> [Exercise objective]: Print only the line with "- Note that" and the lines after it, ending with the last line of the material, each exactly as it stands.

################

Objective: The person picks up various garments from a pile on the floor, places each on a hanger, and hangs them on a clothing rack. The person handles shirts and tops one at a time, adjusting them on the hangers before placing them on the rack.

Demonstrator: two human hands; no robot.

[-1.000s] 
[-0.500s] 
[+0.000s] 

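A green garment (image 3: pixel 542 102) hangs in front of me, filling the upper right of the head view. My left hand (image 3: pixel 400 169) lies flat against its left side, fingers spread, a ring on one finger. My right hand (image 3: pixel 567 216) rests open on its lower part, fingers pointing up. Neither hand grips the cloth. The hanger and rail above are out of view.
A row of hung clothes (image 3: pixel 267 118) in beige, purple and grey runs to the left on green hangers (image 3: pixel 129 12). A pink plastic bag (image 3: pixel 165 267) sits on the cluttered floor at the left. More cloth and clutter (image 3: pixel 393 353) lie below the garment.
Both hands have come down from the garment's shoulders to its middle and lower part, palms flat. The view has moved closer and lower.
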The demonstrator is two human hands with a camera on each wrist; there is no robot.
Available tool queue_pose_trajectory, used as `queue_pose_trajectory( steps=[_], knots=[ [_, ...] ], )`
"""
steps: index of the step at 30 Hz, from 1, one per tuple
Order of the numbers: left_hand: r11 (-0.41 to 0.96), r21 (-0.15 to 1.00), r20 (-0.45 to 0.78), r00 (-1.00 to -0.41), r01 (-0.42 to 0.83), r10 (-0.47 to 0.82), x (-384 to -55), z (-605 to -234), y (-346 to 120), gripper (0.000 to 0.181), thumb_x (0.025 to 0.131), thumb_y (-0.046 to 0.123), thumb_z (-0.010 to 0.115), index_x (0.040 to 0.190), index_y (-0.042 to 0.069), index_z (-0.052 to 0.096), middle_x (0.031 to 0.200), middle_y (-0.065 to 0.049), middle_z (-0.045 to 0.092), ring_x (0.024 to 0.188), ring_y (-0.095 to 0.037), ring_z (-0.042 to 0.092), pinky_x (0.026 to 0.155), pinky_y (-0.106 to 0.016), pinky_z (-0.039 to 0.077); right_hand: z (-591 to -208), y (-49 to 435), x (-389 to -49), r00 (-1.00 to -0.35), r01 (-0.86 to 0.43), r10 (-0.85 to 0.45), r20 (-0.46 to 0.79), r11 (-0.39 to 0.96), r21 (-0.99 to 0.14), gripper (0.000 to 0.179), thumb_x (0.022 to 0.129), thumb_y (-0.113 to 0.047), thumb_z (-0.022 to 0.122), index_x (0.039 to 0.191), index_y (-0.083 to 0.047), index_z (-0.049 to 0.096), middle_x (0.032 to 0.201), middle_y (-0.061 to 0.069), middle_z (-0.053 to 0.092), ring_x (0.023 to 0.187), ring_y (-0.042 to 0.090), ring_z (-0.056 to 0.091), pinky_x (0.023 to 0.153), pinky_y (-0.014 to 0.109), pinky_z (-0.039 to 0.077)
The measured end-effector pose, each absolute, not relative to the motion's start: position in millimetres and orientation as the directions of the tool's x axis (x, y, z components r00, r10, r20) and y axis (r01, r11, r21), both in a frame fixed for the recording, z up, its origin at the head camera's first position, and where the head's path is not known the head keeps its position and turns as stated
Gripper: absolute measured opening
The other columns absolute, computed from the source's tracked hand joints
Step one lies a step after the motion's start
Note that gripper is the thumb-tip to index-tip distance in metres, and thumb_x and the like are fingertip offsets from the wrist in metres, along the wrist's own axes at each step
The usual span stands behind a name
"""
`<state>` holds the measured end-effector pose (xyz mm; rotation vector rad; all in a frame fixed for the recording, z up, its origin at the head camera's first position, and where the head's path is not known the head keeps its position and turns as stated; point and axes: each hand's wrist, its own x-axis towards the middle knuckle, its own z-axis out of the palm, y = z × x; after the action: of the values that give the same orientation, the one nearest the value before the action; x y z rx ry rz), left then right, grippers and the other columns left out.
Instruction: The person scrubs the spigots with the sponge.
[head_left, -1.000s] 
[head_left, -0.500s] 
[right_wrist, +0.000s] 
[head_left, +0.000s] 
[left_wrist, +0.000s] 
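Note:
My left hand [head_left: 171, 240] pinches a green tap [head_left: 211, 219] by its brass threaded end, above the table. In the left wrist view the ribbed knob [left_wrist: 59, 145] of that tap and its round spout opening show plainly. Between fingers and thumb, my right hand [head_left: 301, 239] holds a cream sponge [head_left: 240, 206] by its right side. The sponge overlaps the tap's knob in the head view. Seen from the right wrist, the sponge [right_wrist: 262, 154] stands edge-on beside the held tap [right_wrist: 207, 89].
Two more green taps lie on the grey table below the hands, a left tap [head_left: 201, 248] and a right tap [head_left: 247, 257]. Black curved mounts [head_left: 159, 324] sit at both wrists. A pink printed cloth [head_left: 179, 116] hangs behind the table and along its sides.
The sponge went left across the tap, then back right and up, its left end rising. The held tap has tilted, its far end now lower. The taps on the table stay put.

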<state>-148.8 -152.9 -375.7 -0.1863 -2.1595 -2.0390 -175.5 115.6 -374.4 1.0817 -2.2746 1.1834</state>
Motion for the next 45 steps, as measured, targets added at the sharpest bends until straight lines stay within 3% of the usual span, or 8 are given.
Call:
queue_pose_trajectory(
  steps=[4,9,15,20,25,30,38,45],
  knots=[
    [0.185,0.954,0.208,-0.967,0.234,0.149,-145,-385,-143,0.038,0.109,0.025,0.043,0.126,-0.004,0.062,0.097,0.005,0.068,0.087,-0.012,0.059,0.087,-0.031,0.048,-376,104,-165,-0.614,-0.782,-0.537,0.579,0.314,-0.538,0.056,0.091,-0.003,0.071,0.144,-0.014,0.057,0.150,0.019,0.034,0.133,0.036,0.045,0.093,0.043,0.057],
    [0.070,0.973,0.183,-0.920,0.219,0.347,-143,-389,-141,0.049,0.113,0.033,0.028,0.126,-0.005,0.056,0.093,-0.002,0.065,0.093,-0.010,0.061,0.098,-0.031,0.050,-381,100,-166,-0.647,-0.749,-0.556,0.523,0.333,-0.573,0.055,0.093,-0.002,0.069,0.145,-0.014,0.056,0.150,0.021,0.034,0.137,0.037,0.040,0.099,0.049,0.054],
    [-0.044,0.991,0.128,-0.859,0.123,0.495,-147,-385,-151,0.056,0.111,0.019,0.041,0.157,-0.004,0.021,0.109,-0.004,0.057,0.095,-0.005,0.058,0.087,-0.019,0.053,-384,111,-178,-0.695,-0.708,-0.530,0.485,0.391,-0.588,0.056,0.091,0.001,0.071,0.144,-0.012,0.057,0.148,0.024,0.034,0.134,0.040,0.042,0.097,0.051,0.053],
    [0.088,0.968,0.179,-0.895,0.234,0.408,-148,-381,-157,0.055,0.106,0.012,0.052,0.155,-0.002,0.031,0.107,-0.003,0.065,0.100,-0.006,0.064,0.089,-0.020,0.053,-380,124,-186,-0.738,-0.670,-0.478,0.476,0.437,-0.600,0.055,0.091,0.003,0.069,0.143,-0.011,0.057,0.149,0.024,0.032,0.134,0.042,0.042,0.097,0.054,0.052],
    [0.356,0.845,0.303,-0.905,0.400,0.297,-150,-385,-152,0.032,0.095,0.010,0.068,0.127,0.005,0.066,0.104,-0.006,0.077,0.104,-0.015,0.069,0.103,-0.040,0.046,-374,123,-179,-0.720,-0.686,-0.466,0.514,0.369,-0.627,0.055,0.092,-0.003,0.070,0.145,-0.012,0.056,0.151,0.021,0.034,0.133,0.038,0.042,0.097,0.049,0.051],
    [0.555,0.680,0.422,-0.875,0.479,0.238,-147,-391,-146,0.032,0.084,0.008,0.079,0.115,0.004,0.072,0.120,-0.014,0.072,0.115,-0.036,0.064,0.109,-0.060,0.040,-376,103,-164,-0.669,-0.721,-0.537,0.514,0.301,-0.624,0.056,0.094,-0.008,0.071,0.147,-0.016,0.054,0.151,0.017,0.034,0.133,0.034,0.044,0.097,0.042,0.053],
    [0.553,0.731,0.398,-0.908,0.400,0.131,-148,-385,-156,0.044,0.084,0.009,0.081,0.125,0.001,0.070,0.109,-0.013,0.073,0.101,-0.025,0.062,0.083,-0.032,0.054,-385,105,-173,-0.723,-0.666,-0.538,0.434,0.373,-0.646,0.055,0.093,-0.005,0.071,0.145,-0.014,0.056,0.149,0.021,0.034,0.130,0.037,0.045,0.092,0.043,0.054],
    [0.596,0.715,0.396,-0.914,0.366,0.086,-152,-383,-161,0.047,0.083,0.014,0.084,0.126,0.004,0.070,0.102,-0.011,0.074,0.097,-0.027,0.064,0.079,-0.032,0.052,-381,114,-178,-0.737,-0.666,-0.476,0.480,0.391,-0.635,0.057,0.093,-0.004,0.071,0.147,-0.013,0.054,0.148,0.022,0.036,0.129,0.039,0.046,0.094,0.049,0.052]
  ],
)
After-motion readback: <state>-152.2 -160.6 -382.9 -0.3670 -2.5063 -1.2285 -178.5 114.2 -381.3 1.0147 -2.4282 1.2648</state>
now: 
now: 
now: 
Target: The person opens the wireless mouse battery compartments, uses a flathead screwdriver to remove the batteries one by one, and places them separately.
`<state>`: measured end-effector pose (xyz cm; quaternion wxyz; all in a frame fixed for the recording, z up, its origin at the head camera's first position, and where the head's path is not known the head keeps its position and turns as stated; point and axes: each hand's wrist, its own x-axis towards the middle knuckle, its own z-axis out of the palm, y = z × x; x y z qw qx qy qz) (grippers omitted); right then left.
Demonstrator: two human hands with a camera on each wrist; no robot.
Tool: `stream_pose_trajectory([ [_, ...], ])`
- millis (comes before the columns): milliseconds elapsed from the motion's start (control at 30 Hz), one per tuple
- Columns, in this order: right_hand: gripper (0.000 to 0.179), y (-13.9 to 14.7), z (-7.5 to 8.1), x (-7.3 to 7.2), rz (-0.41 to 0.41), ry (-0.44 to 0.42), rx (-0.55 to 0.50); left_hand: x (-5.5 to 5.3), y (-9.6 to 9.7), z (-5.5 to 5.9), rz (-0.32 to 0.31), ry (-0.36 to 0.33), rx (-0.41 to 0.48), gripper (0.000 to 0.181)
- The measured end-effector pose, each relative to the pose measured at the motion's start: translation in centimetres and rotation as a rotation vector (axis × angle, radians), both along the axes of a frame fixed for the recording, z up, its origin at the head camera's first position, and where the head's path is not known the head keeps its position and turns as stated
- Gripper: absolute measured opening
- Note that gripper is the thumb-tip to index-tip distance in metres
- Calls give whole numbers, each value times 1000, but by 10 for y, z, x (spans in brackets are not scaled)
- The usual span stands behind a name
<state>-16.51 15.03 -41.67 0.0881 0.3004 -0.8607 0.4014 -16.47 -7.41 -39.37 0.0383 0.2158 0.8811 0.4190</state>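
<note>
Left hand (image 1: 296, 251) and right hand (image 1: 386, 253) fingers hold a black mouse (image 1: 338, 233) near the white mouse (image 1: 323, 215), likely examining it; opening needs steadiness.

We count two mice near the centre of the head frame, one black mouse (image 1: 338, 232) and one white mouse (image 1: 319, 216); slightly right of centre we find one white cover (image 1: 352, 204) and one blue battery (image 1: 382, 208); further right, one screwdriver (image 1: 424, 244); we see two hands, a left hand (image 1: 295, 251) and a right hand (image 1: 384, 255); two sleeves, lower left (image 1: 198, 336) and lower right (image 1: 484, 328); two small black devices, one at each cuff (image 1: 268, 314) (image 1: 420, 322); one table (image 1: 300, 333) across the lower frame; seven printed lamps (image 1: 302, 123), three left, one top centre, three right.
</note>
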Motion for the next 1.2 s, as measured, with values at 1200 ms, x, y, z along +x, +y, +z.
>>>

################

> [Answer space]:
- Note that gripper is the thumb-tip to index-tip distance in metres
- Calls give whole numbers, each value times 1000, but by 10 for y, z, x (spans in brackets are not scaled)
- The usual span stands behind a name
<state>-16.51 15.03 -41.67 0.0881 0.3004 -0.8607 0.4014 -16.47 -7.41 -39.37 0.0383 0.2158 0.8811 0.4190</state>
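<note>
Left hand (image 1: 296, 251) and right hand (image 1: 386, 253) fingers hold a black mouse (image 1: 338, 233) near the white mouse (image 1: 323, 215), likely examining it; opening needs steadiness.

We count two mice near the centre of the head frame, one black mouse (image 1: 338, 232) and one white mouse (image 1: 319, 216); slightly right of centre we find one white cover (image 1: 352, 204) and one blue battery (image 1: 382, 208); further right, one screwdriver (image 1: 424, 244); we see two hands, a left hand (image 1: 295, 251) and a right hand (image 1: 384, 255); two sleeves, lower left (image 1: 198, 336) and lower right (image 1: 484, 328); two small black devices, one at each cuff (image 1: 268, 314) (image 1: 420, 322); one table (image 1: 300, 333) across the lower frame; seven printed lamps (image 1: 302, 123), three left, one top centre, three right.
</note>
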Motion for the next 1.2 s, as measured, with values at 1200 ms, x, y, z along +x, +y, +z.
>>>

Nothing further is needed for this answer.